**WHAT TO WORK ON**
The string "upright" may appear in lines of the data; report how many lines contain it, with no other output.

**PROVIDED MATERIAL**
-*-

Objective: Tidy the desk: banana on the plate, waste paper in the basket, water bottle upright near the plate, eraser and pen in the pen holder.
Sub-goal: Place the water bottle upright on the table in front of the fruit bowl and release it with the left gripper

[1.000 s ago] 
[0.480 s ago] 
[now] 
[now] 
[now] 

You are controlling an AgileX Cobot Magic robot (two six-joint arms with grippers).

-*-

**TASK OUTPUT**
2